AIM OF THE EXERCISE:
From the first line of the records through the line containing "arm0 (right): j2", retype every line exactly and nothing else.

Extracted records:
--- START ---

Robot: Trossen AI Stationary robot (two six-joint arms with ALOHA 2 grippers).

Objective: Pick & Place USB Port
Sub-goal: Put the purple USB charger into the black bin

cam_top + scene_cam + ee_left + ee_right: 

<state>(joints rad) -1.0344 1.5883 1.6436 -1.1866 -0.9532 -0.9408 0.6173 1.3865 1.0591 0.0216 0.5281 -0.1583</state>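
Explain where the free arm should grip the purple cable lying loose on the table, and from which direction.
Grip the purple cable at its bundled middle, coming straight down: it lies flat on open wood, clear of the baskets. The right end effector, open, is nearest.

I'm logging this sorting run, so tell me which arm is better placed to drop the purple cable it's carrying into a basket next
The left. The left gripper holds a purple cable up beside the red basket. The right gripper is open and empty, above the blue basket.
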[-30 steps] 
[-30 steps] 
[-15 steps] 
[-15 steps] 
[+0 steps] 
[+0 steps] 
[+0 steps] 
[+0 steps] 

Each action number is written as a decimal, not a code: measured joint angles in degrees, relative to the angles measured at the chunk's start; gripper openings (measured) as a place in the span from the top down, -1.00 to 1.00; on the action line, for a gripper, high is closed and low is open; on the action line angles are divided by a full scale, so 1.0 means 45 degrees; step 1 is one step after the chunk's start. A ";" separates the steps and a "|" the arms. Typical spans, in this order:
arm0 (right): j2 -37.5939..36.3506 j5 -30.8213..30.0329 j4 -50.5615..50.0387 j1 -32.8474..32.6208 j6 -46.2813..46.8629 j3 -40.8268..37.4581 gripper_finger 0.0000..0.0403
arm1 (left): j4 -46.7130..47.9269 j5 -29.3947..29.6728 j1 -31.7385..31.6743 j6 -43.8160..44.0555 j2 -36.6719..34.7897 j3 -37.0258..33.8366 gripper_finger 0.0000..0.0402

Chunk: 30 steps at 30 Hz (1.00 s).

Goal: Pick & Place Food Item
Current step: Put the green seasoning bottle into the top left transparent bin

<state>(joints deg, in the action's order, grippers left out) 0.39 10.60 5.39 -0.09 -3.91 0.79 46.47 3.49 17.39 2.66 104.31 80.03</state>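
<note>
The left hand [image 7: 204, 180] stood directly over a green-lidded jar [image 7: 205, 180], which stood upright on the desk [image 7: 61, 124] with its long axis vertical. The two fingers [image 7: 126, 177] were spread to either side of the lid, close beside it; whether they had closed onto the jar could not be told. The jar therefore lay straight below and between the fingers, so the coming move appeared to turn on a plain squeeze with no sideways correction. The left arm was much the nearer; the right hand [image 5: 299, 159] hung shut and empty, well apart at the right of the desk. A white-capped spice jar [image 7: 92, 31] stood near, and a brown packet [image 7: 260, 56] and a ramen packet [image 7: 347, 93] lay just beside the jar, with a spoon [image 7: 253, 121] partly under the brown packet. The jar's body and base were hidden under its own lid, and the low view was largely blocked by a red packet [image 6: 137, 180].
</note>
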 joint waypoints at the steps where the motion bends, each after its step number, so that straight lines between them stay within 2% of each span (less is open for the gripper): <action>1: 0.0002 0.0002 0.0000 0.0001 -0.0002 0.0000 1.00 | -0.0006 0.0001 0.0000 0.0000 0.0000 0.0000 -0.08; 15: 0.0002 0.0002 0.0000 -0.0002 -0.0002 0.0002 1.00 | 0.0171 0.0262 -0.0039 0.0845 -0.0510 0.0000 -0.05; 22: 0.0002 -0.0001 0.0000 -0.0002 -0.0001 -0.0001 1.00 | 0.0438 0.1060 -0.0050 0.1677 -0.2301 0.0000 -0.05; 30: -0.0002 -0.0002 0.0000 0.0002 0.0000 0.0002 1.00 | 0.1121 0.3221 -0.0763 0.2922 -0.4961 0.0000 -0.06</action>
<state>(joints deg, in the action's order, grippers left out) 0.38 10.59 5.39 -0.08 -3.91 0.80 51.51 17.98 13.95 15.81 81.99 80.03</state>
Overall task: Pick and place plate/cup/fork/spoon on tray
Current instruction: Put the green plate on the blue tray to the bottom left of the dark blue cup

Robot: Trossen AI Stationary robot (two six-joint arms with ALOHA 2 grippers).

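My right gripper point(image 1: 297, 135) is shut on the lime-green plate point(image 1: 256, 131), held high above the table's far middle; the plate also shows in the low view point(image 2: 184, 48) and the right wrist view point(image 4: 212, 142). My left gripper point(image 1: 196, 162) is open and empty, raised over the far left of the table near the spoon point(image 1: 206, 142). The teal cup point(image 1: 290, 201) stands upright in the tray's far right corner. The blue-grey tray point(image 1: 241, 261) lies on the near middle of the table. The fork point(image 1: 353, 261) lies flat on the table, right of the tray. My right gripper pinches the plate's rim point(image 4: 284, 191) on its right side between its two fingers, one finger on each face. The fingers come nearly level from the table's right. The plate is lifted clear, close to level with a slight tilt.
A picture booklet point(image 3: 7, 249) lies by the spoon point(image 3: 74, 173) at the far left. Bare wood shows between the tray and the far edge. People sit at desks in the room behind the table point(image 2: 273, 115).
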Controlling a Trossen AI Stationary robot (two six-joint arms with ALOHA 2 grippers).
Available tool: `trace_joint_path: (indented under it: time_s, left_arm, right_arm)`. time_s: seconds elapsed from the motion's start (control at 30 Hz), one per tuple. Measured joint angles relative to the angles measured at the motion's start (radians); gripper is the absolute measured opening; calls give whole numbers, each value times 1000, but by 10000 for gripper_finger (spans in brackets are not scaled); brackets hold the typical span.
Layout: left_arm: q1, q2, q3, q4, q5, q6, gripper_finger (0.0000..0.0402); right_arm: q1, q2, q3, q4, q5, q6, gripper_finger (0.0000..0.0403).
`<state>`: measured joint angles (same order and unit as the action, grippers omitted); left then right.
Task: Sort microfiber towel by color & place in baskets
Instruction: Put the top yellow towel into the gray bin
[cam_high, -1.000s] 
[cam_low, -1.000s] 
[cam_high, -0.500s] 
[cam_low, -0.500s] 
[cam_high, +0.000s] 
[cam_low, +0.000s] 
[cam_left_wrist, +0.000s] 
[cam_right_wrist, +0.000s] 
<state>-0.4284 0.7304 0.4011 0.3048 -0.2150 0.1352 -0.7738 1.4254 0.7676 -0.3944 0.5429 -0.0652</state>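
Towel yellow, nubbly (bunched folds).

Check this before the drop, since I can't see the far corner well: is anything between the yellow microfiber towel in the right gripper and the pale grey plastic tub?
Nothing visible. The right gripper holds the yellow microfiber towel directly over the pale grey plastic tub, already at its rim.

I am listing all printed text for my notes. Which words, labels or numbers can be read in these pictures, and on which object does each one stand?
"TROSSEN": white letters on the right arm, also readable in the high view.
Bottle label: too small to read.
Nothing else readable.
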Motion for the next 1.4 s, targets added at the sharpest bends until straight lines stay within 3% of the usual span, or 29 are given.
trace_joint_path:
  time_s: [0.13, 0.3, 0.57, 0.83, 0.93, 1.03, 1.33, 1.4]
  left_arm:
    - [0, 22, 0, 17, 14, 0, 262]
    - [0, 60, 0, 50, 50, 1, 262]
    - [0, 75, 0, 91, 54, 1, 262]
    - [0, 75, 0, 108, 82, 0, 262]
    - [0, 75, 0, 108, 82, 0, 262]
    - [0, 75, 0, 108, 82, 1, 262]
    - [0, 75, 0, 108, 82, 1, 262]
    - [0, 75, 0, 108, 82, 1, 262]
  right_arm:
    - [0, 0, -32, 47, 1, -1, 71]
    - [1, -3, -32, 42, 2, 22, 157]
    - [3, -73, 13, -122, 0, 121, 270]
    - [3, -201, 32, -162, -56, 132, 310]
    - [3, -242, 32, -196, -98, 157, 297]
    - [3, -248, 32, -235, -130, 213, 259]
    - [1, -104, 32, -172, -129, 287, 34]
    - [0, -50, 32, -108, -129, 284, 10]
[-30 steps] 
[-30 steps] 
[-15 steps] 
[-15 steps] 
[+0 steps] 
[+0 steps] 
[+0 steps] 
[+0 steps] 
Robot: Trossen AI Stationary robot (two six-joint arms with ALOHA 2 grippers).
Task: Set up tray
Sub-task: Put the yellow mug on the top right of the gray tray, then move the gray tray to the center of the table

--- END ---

RESPONSE TO THIS EXERCISE:
Robot: Trossen AI Stationary robot (two six-joint arms with ALOHA 2 grippers).

Objective: Pick & Place USB Port
Sub-goal: Put the purple USB charger into the black bin

cam_top + scene_cam + ee_left + ee_right: 

<state>(joints rad) -1.0344 1.5883 1.6436 -1.1866 -0.9532 -0.9408 0.6173 1.3865 1.0591 0.0216 0.5281 -0.1583</state>
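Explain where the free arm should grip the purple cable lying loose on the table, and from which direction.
Grip the purple cable at its bundled middle, coming straight down: it lies flat on open wood, clear of the baskets. The right end effector, open, is nearest.

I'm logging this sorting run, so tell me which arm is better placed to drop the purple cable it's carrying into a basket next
The left. The left gripper holds a purple cable up beside the red basket. The right gripper is open and empty, above the blue basket.
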[-30 steps] 
[-30 steps] 
[-15 steps] 
[-15 steps] 
[+0 steps] 
[+0 steps] 
[+0 steps] 
[+0 steps] 

Each action number is written as a decimal, not a code: measured joint angles in degrees, relative to the angles measured at the chunk's start; gripper openings (measured) as a place in the span from the top down, -1.00 to 1.00; on the action line, for a gripper, high is closed and low is open; on the action line angles are divided by a full scale, so 1.0 means 45 degrees; step 1 is one step after the chunk's start. A ";" separates the steps and a "|" the arms. Typical spans, in this order:
arm0 (right): j2 -37.5939..36.3506 j5 -30.8213..30.0329 j4 -50.5615..50.0387 j1 -32.8474..32.6208 j6 -46.2813..46.8629 j3 -40.8268..37.4581 gripper_finger 0.0000..0.0403

This finishes the answer.